第76話 大切な日。



 今ある場所へと向かうためにコウさんと俺は歩いていた。今日はふたりともお休みをもらっている。なぜかと言うと俺たちふたりの大切な日となるのだから。


「こうやってふたりでのんびり歩くのも良いね。なかなか時間がないけれどたまにはこういうこともしようよ」


 そう言って俺の腕を組んでいるコウさん。


「そうだね。これからはのんびりできる時間も作らないとね。ほんとコウさんと会ってから慌ただしい日々だったからなあ」


 落ちこんでいた俺を助けるために目の前に現れたコウさん。隠し事していたのにそれさえ無視して。


 それから長い2日間が始まったんだよな。大事な大事な2日間。


 海に行ってコウさんから話を聞いて、告白を聞いて。その告白が飲み込めないままコウさんの自宅に泊まって。そして次の日にはコウさんは引退宣言して。


 最後に家で親に説明。


 俺はコウさんと初めて会ってからの2日間は忘れられない日だよなあとそんな遠くはない日を思い出す。


「なによ。私がいるから慌ただしくなったみたいなこと言って」


 ちょっと膨れてコウさんは俺に愚痴を言ってきた。


「コウさんがいるからってのは否定できないなあ」


 そんなコウさんに俺は否定できずそう言うしかないのだった。


「ほんとにもう……でもソウくんと初めて会ったのはちょうど一年前なんだよね」


 コウさんは思い出したように俺にそう言ってきた。


「そうだね。ちょうど1年、そして今日また新しいものを刻むんだね。ふたりで」


 そう、今日は俺とコウさんが出会ってからちょうど1年でふたりで話していたとおりこの日に婚姻届を役所に届けようとゆっくりとふたり歩いて向かっていたのだった。

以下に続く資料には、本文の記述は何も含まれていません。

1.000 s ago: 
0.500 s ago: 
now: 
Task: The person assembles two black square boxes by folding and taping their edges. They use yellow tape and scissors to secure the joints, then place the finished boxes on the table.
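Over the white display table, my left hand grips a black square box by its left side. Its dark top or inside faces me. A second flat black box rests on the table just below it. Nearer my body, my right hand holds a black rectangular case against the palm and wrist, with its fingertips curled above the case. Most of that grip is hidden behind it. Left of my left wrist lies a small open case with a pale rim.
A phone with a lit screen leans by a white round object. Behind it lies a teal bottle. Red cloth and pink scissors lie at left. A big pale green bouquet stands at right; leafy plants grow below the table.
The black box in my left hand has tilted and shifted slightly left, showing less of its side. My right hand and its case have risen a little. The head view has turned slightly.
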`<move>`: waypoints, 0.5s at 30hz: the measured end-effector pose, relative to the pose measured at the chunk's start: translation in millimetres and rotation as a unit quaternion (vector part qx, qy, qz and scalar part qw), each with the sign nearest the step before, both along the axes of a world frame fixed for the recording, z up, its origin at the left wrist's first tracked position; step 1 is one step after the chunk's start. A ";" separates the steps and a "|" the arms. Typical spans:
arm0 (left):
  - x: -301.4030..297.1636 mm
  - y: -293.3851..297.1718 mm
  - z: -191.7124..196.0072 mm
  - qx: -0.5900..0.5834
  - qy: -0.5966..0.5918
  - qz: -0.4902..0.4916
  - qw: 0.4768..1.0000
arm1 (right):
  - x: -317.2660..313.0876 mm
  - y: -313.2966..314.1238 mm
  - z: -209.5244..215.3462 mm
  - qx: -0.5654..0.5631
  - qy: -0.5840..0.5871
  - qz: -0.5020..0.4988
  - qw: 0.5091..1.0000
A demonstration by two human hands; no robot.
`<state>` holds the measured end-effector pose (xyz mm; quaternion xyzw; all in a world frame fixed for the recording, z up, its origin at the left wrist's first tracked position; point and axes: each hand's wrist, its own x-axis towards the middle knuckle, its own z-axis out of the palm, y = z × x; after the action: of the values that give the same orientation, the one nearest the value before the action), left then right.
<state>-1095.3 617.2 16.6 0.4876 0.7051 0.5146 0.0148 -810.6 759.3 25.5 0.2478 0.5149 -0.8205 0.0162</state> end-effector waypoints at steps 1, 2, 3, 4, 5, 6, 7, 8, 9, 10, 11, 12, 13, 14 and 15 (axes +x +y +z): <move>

 役所に行きふたりで婚姻届を提出、ふたり揃って手渡しで届けを出す。コウさんが来て少し周りがザワザワとしてしまったがこれくらいで済んだなら良かったかなと思いつつ。


「ふたりで揃って届けを出すと実感もひとしおだね」


「そうだね。書く時はそこまで緊張していなかったけれど、届けを出すとなると緊張するもんだね」


 そんな事を言いながら俺たちは提出が終わると役所から出ていった。




「でも届けを出したからってなにか変わるってこともないね。ふたりいつも一緒に居て、ソウくんが好きな気持ちも変わらずも持っているわけだし」


 コウさんはいつもと変わらないというように俺に伝えてきた。


「そうだね。確かに婚姻したからと言って特に変わるものはなにもないかな? 届けを出す出さないでコウさんへの気持ちが変わることなんてないんだから」


 だから俺もコウさんへ素直に答えた。


「待って! うん、気付いた。ひとつ変わったことがあったって」


 とコウさんはなにか思いついたような仕草で俺に言ってきた。


「なにかあった? 」


「私は今日からソウくんのお嫁さんなんだよ。恋人ではなくお嫁さんだぁ」


 コウさんからそう告げられると確かにと俺も思った。


「そうか。俺もお婿さんなんだね」


 と俺がコウさんに笑いかけながらそう言うと


「ソウくん、お嫁さんとしてこれからは一緒にいるから。いつまでもよろしくおねがいします」


 コウさんが丁寧にお辞儀をして俺にそう告げてきたので、俺も


「コウさん、お婿さんとしてこれから一緒に居るよ。いつまでもよろしくおねがいします」


 と俺もコウさんに丁寧にお辞儀をしてそう伝えると、ふたり顔を見合わせて笑いあったのだった。